Journal for the Dissatisfied

page 41

Journal for the Dissatisfied

I would suggest that readers of ARACHNE subscribe to Here & Now, in spite of the exorbitant price, not so much for what the first issue has brought as for what future issues may possibly provide. New Zealand is badly in need of a Journal to hammer out its immediate problems. A vivid curiosity about what happens to the country and to the world is a requisite of a full national life. I therefore think that intelligent articles such as that about Mr. Holland in the first issue justify every encouragement. The variety of the journal is admirable for a first issue, and although some articles might have been fuller, others more penetrating, and a tightening up of permanent features seems required, the vestiges of a true periodical are there. Hard work can build it up and cut away the impurities.

I regret, of course, the absence of a point of view or any aim except to keep people thinking, and more especially to keep them 'hot' about a variety of things. The editors should study how much a paper like the New Statesman and Nation thinks about improvement and construction.
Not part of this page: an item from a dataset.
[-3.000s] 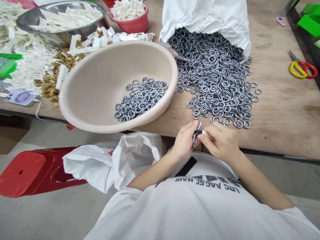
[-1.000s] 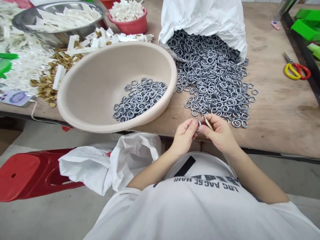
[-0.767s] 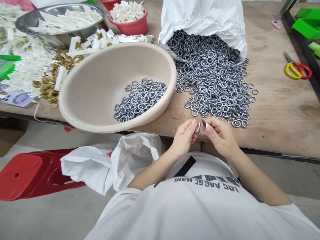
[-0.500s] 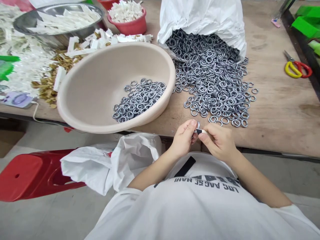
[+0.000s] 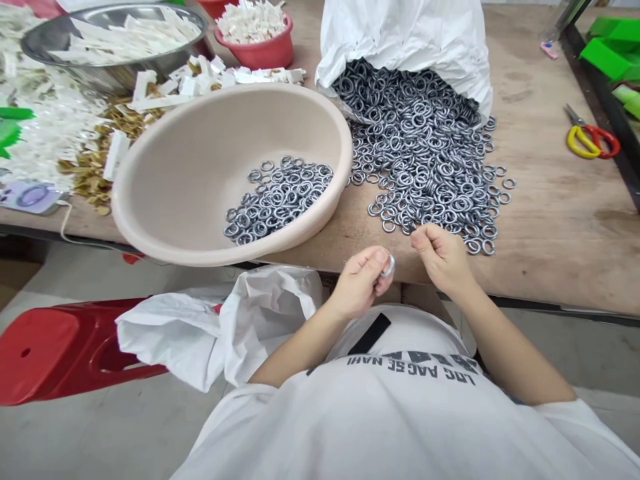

The article of the waterfront, without its multifarious trimmings, would set an example here.

It is not miraculous that all these gentlemen in a very bad temper give only little attention to literature. Let me except Helen Shaw, whose reviews have a softer tone, but are, strictly, I think, works of the imagination. The short story was thoroughly casual. A definite literary event like the appearance of the poems of Hubert Witheford is met with insolence and stupidity. "His imagery is most effective when he turns to the physical world," says the critic. A delicate reader might ask whether many images arise from other than the physical world. The point seems here that those who do not understand a poet habitually say that they prefer him when he is 'concrete,' even when, like Hubert Witheford, he is hardly ever so. "Feeble signals to passing ideas" is another of the reviewer's phrases. Passing signals to the Constant Idea would be more to the point.

E.S.

Publications Received.

"LANDFALL," Vol. II, No. 3, (The Caxton Press), 5/-.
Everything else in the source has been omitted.